Rupert Chawner Brooke was born on 3 August 1887. He was an English poet known for his idealistic war sonnets written during the First World War, He died in 1915 at the age of 27 from Sepsis caused by an infected mosquito wound. His death is somewhat ironic because he passed away not in a heroic way though he died while he was serving for his country.

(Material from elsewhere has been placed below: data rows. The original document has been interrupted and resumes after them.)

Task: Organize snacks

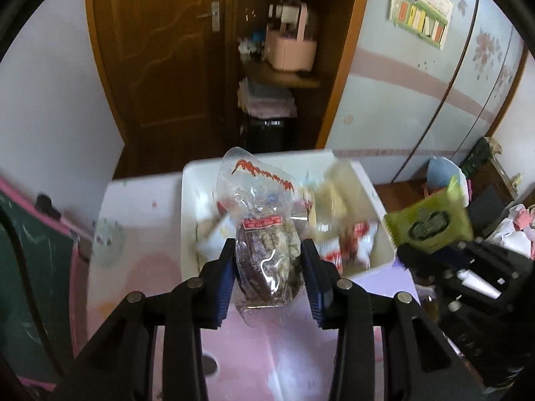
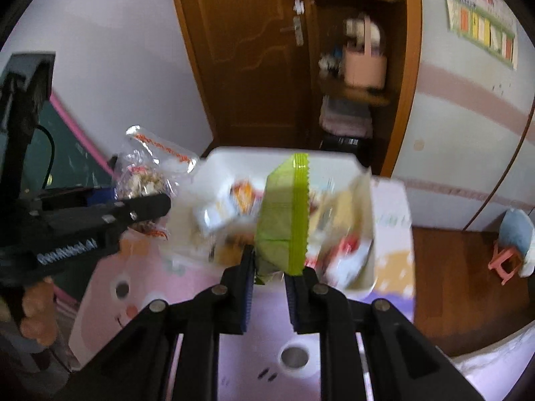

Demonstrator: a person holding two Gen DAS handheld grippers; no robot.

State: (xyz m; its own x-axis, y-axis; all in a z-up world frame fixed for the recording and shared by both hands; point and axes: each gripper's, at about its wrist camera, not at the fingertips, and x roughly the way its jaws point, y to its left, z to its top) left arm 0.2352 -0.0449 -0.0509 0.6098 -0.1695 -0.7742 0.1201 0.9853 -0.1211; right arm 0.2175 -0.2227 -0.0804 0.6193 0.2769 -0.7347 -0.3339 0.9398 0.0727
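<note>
My left gripper (image 1: 267, 260) is shut on a clear snack bag (image 1: 264, 254) with red print and brown contents, held over the near edge of a white bin (image 1: 190, 207). The bin holds several snack packets. My right gripper (image 2: 271, 267) is shut on a green snack packet (image 2: 281, 214), held upright just in front of the bin (image 2: 277, 153). In the left wrist view the green packet (image 1: 431, 220) and right gripper (image 1: 468, 264) are at the bin's right side. In the right wrist view the left gripper (image 2: 147, 207) and clear bag (image 2: 147, 173) are at the bin's left.
The bin stands on a pink and white child's table (image 2: 160, 287) with a cartoon face. A green chalkboard (image 1: 30, 260) stands to the left. A wooden door (image 1: 160, 50) and corner shelves (image 1: 291, 33) are behind. A small pink stool (image 2: 508, 250) is on the wood floor at right.
</note>
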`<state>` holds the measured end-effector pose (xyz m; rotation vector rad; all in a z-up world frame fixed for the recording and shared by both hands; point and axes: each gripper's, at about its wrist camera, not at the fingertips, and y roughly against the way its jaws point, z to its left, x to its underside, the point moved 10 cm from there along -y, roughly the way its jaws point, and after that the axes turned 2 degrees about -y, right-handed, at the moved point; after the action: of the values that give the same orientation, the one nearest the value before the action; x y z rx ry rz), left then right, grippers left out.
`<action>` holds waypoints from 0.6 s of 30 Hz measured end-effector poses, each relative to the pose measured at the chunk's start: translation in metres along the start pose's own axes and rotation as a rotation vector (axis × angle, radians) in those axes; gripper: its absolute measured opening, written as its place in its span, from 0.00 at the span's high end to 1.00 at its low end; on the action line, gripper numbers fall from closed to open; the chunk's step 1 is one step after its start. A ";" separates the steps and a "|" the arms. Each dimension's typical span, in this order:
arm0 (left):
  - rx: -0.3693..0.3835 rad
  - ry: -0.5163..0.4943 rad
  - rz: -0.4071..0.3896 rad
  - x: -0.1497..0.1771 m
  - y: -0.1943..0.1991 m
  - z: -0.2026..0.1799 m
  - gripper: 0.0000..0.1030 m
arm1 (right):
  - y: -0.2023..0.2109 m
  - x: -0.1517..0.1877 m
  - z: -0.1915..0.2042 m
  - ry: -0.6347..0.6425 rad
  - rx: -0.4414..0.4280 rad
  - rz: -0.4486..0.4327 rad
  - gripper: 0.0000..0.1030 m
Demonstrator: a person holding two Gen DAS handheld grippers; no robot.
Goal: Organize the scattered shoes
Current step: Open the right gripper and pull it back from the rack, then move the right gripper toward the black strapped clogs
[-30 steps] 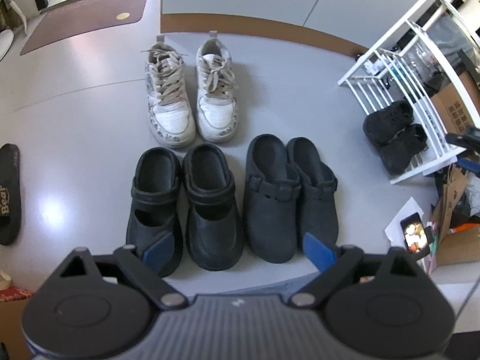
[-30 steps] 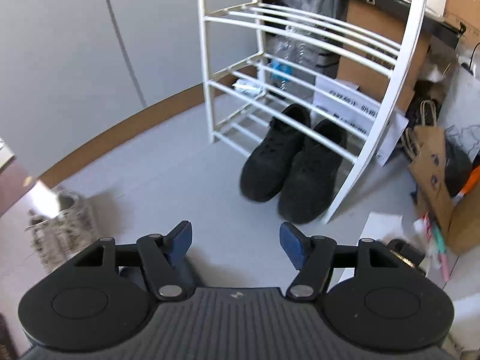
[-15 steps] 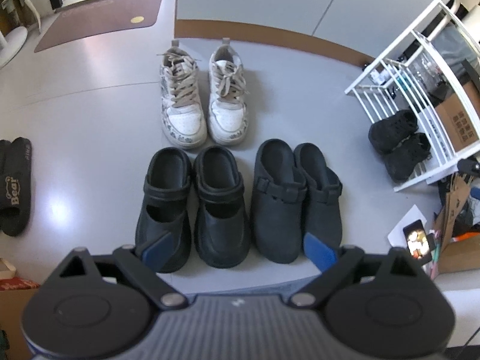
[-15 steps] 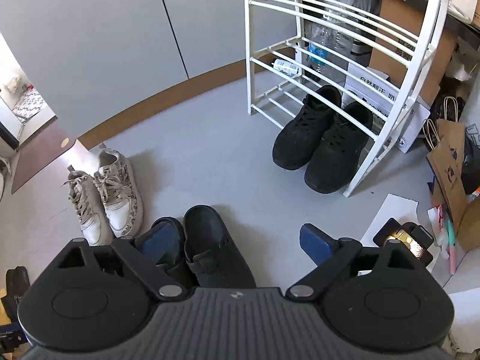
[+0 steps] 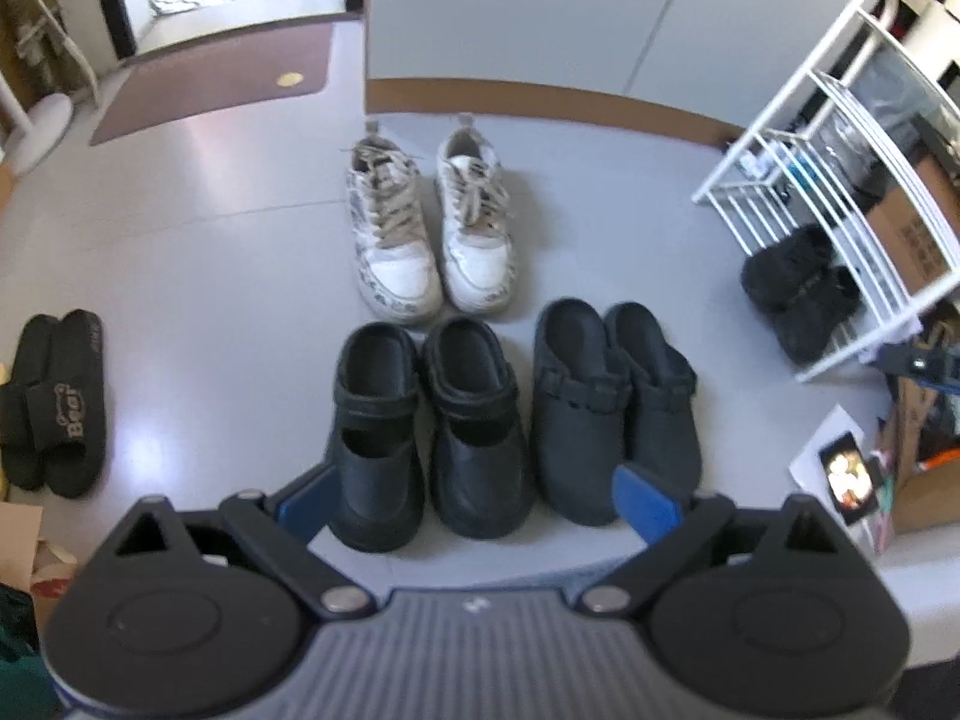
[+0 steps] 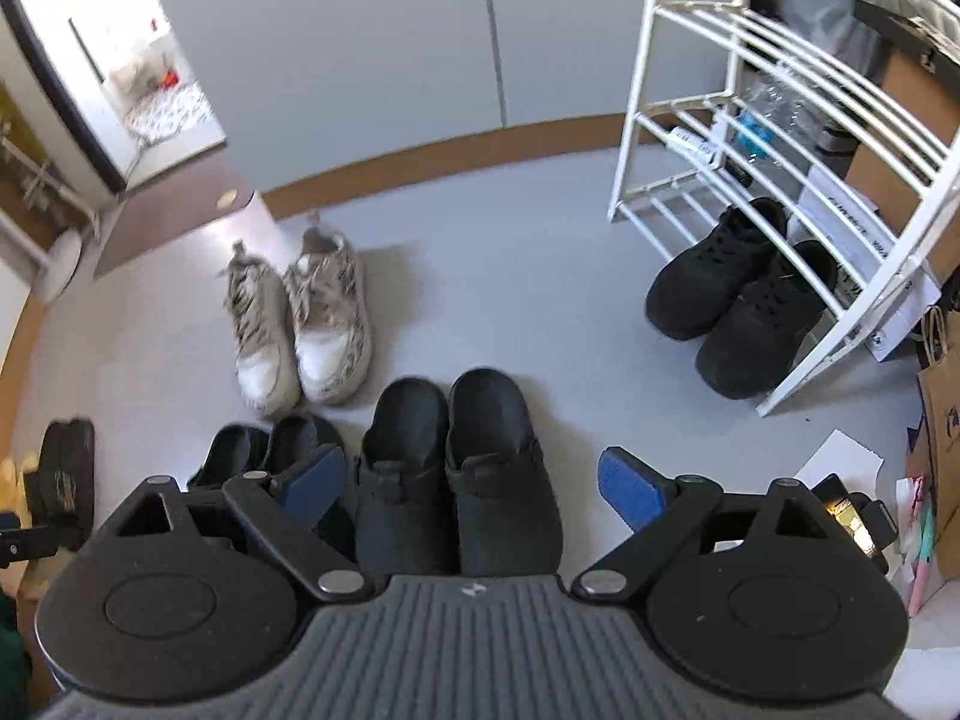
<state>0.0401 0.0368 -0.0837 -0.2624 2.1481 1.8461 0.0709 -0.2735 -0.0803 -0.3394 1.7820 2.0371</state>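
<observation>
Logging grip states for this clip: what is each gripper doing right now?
Left gripper: open, holding nothing, above the black strap shoes.
Right gripper: jaws just opened, holding nothing, above the dark clogs.

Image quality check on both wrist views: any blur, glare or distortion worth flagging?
Left wrist view: mostly sharp, glare patch on the floor, black sneakers smeared near the edge, doorway blown out. Right wrist view: white sneakers motion-blurred, shoe rack bars bowed by the fisheye.
</observation>
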 end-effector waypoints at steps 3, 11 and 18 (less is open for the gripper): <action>-0.003 -0.003 -0.005 0.000 -0.001 0.001 0.04 | -0.003 0.004 0.009 0.023 -0.016 0.015 0.08; 0.042 0.043 -0.042 -0.018 0.002 0.001 0.04 | -0.018 0.012 0.038 0.094 -0.051 0.048 0.11; 0.061 0.071 -0.056 -0.026 -0.002 0.001 0.04 | -0.034 0.020 0.064 0.143 -0.064 0.085 0.16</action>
<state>0.0655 0.0364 -0.0764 -0.3757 2.2167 1.7623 0.0739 -0.2039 -0.1097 -0.4457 1.8464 2.1814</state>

Though after the World War I some critics reacted against the Brooke legend by calling his verse foolishly naive and sentimental, the poem carries Brooke’s excessive patriotic heart to assert that it is a glorious and honorable sacrifice to die for your country, and specifically England. The poem acts almost as a love poem to England, where he romanticizes its beauty and bountifulness.
Overview
Title: highlights the figure of an ideal, specific soldier to highlight this is how a soldier is – one who is willing to sacrifice his life for his country.

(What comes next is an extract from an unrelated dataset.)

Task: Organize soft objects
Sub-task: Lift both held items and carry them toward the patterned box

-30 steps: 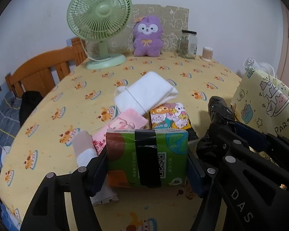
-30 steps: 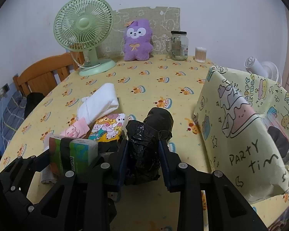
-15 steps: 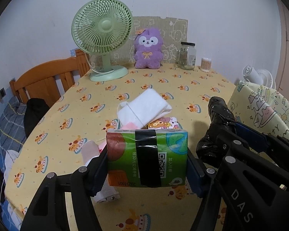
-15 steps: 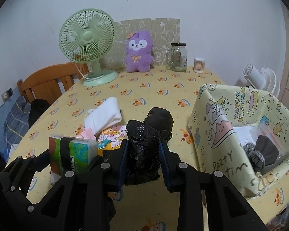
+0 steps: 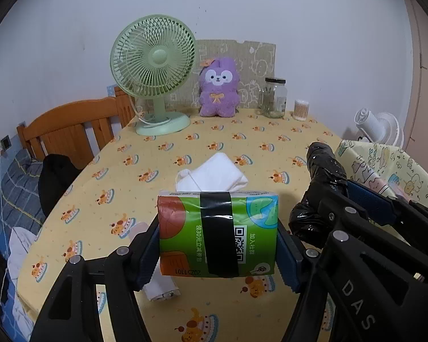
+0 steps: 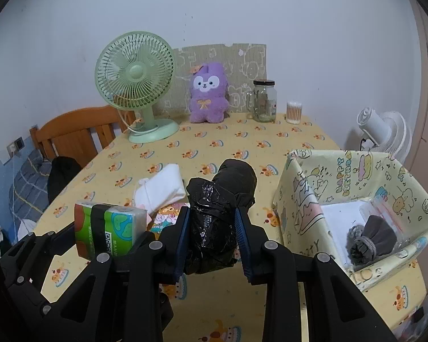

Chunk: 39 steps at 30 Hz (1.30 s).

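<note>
Above the yellow tabletop [image 6: 214,142], left gripper [image 5: 218,242] pinches the tissue pack [image 5: 217,232], right gripper [image 6: 212,242] clamps the black bundle [image 6: 218,216]; both likely need carrying into the box [image 6: 305,205].

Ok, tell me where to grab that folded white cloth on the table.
Grip the folded white cloth across its narrow width near the middle, coming from above. It lies flat as a long bundle, so its two long sides probably suit the fingers. Both grippers are full now.

tissue pack [image 5: 218,235] hides the cartoon packet behind it; box [image 6: 356,199] cut off at left-wrist frame edge.
</note>
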Tool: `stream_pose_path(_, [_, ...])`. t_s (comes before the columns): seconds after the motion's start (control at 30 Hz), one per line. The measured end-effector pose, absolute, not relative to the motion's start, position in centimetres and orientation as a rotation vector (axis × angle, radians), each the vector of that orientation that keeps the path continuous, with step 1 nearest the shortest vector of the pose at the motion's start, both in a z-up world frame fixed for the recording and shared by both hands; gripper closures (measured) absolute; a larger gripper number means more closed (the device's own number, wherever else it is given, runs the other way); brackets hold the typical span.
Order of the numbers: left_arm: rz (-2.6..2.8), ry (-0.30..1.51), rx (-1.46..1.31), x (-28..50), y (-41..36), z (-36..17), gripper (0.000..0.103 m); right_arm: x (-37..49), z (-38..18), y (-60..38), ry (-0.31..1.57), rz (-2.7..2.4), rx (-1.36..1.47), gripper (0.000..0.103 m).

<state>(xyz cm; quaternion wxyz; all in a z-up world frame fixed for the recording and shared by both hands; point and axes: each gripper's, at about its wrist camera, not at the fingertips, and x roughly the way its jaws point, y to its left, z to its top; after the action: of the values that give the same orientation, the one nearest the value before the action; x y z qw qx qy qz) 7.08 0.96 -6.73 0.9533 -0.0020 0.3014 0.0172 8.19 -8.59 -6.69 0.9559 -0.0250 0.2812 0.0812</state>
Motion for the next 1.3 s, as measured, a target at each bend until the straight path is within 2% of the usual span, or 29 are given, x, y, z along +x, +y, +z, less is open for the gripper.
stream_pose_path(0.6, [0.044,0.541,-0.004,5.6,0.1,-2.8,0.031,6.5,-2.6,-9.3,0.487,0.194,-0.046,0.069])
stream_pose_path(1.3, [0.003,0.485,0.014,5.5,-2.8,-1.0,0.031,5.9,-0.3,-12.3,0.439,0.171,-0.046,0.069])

Form: similar to a Petrarchan sonnet, has 14 lines, separated into stanzas of eight and six.
Rhyme scheme: The rhyming pattern is not typical of a Petrarchan sonnet, which usually has a ABBAABBA CDECDE pattern. (the rhyme scheme is ABABCDCD ABCABC)
Tone: positive and motivating
Theme: patriotism, loss in war
Narration: first person point of view of an England soldier who foresees his death but believes his death as a victory.
Deep-end Analysis
If I should die, think only this of me:
That there's some corner of a foreign field
That is for ever England. There shall be
In that rich earth a richer dust concealed;
A dust whom England bore, shaped, made aware,
Gave, once, her flowers to love, her ways to roam,
A body of England's, breathing English air,
Washed by the rivers, blest by suns of home.
enjambment: run on line
alliteration: foreign field that is for ever / rich earth a richer dust/ washed by the rivers, blest by suns (aspirated consonant sounds generate the feeling of enthusiasm on the part the soldier when glorifying his country.)
personification: A dust whom England bore, shaped, made aware/ Gave, once, her flowers to love, her ways to roam (England has given the attribution of a mother)
symbol: dust (religious, death: at funeral sermons this word is heard, all the people would turn into dust after they are dead)
imagery: flowers, ways, rivers
repetition: England (poet’s motif is clear that he wants to glorify England and emphasize that dying for his motherland is a tribute to the country)
anaphora: that (to emphasize that his death is not loss, his death would serve the expansion of England)
conditional: If I should die, (poet implies that his death is certain, however he puts it in a positive tone)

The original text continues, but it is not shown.